Start of Dataset records
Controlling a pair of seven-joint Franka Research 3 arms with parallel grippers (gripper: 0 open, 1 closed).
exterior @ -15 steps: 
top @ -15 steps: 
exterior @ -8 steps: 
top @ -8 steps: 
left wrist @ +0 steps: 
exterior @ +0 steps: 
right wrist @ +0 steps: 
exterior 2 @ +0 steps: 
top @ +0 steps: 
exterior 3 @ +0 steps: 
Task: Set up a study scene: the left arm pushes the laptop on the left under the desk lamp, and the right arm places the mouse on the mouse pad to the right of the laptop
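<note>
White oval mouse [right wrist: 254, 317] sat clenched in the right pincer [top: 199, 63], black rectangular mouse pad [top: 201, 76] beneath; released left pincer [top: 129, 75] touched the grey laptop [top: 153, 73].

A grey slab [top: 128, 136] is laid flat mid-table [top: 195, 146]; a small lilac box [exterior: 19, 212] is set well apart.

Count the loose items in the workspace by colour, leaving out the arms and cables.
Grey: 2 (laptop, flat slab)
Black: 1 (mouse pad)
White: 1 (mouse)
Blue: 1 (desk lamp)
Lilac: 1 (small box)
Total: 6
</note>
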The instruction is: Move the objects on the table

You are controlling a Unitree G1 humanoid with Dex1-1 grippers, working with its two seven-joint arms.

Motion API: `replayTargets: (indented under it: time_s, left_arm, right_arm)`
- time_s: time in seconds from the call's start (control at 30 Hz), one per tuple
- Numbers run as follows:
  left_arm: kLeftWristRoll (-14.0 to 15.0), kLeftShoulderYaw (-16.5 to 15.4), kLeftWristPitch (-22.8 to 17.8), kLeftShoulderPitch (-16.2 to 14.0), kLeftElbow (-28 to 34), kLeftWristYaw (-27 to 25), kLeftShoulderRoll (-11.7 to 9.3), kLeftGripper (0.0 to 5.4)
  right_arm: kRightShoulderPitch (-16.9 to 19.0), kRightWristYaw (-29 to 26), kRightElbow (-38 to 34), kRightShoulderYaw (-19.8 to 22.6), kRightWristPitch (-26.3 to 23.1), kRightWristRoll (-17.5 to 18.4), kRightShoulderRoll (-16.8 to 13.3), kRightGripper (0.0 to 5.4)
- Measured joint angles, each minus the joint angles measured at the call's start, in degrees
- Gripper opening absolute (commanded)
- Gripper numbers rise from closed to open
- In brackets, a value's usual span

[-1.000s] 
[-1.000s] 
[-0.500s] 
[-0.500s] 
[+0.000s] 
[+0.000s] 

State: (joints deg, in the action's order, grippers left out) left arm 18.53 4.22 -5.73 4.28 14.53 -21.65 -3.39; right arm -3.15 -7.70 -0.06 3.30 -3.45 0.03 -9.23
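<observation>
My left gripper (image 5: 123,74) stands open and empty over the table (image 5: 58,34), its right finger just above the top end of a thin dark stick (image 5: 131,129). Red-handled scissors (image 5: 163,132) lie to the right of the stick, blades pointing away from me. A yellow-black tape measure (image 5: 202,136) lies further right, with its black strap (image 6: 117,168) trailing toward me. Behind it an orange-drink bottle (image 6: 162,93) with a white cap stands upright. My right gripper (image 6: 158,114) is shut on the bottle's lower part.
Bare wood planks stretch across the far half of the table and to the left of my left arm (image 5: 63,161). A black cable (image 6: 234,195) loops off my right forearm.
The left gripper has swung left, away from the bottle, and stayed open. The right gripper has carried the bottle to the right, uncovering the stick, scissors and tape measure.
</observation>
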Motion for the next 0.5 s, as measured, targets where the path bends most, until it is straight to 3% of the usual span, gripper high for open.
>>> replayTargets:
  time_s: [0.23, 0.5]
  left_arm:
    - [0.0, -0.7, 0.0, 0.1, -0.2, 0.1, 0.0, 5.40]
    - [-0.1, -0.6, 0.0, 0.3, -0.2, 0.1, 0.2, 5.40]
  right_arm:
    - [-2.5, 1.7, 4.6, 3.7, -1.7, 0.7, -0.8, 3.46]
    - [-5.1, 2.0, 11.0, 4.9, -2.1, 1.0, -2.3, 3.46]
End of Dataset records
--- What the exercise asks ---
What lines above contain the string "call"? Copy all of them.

--- Finished task ---
- time_s: time in seconds from the call's start (control at 30 Hz), one per tuple
- Measured joint angles, each minus the joint angles measured at the call's start, in degrees

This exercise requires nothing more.